Dramatischer Erzieher-Mangel: Senat muss handeln

Katrin SeidelDIE LINKE im Abgeordnetenhaus

Berlin braucht ein Sofortprogramm, um dem rasant wachsenden Mangel an Erzieherinnen und Erziehern zu begegnen

Die jugendpolitische Sprecherin Katrin Möller erklärt:

Berlin braucht ein Sofortprogramm, um dem rasant wachsenden Mangel an Erzieherinnen und Erziehern zu begegnen. In der Antwort des Senats auf eine Kleine Anfrage der Linksfraktion wird deutlich, dass die vorhandenen Bemühungen zur Deckung des Fachkräftebedarfs nicht ausreichen. Die Antwort belegt leider auch, dass der Senat den Ernst der Lage immer noch nicht begriffen hat.

Die erst vor wenigen Tagen geäußerten Befürchtungen der GEW, dass 2015 zirka 5.000 Erzieherinnen und Erzieher in den Kitas fehlen werden, drohen sich zu bestätigen. Dabei ist hier noch nicht einmal mitgerechnet der Bedarf an Erzieherinnen und Erziehern, die für den Ausbau der Hortbetreuung an Berlins Grundschulen benötigt werden.
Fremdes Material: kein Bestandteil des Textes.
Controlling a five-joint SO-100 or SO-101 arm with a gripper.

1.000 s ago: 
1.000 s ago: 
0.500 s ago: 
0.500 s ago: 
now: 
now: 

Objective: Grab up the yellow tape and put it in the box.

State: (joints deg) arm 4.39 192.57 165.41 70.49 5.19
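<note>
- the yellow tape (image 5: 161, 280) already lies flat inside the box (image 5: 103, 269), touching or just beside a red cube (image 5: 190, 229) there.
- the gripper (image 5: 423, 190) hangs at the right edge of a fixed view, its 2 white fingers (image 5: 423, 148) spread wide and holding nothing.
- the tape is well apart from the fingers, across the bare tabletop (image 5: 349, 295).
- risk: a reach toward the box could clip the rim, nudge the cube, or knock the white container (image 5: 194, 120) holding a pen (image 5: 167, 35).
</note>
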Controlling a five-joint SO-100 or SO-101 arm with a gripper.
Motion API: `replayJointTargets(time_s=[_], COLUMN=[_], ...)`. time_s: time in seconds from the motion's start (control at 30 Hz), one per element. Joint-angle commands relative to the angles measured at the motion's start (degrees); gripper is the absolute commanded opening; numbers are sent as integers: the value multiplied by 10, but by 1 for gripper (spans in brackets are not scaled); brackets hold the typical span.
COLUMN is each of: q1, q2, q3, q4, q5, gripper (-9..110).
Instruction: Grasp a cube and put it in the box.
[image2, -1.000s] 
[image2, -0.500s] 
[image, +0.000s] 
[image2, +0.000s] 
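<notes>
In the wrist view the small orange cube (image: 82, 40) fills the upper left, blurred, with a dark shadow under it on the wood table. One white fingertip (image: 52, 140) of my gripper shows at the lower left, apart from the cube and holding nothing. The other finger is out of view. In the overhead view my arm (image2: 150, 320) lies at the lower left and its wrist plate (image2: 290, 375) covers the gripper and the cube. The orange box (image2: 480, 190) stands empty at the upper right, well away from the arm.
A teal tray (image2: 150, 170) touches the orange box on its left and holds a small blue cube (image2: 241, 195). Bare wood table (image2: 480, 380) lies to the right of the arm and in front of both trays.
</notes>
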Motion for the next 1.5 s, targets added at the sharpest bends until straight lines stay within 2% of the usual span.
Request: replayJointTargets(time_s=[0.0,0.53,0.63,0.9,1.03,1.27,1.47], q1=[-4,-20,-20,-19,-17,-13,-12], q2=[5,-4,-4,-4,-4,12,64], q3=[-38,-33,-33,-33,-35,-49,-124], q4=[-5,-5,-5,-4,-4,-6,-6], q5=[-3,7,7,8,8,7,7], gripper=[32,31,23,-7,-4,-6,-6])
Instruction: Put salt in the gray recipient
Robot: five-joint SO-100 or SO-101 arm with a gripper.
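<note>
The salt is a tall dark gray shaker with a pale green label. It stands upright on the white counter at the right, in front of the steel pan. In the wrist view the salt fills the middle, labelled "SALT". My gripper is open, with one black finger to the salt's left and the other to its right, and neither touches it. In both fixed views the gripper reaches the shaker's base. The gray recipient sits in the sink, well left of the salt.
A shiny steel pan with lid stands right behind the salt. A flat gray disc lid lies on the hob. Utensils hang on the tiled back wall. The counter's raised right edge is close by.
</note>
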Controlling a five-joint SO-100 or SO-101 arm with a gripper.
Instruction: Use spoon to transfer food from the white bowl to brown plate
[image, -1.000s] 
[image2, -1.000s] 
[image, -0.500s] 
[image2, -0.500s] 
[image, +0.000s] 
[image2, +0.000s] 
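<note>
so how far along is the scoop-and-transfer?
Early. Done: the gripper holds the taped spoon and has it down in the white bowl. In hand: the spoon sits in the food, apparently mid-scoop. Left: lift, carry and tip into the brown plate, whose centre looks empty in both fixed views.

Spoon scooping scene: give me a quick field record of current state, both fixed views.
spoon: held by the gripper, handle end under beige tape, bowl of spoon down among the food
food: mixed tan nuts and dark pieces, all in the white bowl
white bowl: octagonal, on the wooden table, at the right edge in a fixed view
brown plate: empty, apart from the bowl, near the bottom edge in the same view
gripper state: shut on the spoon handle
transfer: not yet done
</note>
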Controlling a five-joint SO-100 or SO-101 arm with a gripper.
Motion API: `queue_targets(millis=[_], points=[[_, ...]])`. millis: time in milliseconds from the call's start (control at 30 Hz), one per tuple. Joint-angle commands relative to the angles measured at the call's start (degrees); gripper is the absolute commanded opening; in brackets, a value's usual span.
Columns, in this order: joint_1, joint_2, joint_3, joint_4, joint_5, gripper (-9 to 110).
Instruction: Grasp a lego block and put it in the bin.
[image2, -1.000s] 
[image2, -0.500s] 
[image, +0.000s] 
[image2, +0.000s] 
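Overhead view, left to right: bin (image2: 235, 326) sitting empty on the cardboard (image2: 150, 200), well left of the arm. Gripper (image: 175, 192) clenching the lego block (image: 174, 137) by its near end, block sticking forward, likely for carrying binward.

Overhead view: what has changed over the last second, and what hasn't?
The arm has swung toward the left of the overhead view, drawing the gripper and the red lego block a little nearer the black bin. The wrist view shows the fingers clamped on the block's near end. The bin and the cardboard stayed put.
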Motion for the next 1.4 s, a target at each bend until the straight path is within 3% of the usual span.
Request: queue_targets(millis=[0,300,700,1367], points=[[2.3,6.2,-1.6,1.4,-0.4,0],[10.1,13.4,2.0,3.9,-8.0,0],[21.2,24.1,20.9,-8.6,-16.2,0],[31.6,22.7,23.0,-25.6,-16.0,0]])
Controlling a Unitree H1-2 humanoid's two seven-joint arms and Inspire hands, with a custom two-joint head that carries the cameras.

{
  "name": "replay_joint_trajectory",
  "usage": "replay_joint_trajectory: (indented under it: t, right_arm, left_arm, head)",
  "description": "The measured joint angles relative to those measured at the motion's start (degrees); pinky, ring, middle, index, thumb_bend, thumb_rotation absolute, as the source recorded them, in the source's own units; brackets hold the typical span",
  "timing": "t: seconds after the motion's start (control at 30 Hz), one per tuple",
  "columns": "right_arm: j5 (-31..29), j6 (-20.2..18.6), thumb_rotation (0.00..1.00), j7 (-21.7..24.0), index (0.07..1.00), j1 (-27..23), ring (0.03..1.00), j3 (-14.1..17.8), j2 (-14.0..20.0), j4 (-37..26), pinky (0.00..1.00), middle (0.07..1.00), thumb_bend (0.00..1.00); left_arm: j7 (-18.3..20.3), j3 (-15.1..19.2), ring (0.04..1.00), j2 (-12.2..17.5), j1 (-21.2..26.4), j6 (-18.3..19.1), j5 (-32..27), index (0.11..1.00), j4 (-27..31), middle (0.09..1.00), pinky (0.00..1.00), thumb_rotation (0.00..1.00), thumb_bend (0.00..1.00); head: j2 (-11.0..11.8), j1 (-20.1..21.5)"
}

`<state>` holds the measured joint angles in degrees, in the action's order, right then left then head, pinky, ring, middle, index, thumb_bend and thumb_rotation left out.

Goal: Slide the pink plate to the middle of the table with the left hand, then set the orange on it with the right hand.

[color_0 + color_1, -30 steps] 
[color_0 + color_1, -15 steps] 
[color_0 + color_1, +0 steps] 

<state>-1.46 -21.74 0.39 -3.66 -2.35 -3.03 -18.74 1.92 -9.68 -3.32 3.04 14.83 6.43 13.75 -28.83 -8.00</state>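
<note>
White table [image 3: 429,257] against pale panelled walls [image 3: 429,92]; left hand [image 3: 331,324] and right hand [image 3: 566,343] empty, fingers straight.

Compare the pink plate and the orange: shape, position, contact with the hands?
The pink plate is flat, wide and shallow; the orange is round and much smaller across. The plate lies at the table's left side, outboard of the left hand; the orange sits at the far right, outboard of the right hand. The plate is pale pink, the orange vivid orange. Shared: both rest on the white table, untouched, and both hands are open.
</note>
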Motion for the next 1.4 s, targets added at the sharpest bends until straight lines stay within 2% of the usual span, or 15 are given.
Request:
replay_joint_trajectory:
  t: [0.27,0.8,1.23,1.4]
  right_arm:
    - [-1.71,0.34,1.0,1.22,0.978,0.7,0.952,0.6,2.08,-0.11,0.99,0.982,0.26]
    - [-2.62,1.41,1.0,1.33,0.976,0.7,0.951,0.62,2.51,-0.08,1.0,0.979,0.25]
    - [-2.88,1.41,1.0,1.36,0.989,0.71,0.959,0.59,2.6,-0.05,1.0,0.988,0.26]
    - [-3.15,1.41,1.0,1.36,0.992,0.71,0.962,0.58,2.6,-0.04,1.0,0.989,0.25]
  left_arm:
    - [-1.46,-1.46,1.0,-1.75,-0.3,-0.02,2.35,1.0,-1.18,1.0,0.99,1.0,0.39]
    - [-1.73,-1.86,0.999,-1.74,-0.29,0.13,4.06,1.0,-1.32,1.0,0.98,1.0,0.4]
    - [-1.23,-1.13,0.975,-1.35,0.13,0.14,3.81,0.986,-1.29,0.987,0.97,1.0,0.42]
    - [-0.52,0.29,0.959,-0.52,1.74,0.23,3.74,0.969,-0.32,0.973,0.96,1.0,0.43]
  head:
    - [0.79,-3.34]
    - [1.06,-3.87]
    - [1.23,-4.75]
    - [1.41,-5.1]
Die Fraktion DIE LINKE fordert nachhaltige Maßnahmen, um das für den Ausbau notwendige Personal für Kitas und Schulen bereit zu stellen. Es ist mehr als bedenklich, wenn etwa ein Drittel der Absolventinnen und Absolventen gar nicht in den Einrichtungen ankommt oder nach kurzer Zeit wieder aussteigt. Es ist an der Zeit, die Arbeits- und Verdienstbedingungen der Berliner Erzieherinnen und Erzieher den gewachsenen Anforderungen anzupassen und mehr für die Attraktivität des Erzieherberufs zu tun.

Wenn das Abgeordnetenhaus am Donnerstag auf Antrag der Koalition in der Aktuellen Stunde über die »Schließung der Hortlücke« debattiert, erwarten wir Antworten des Senats, wie er gedenkt, den Fachkräftebedarf zu decken.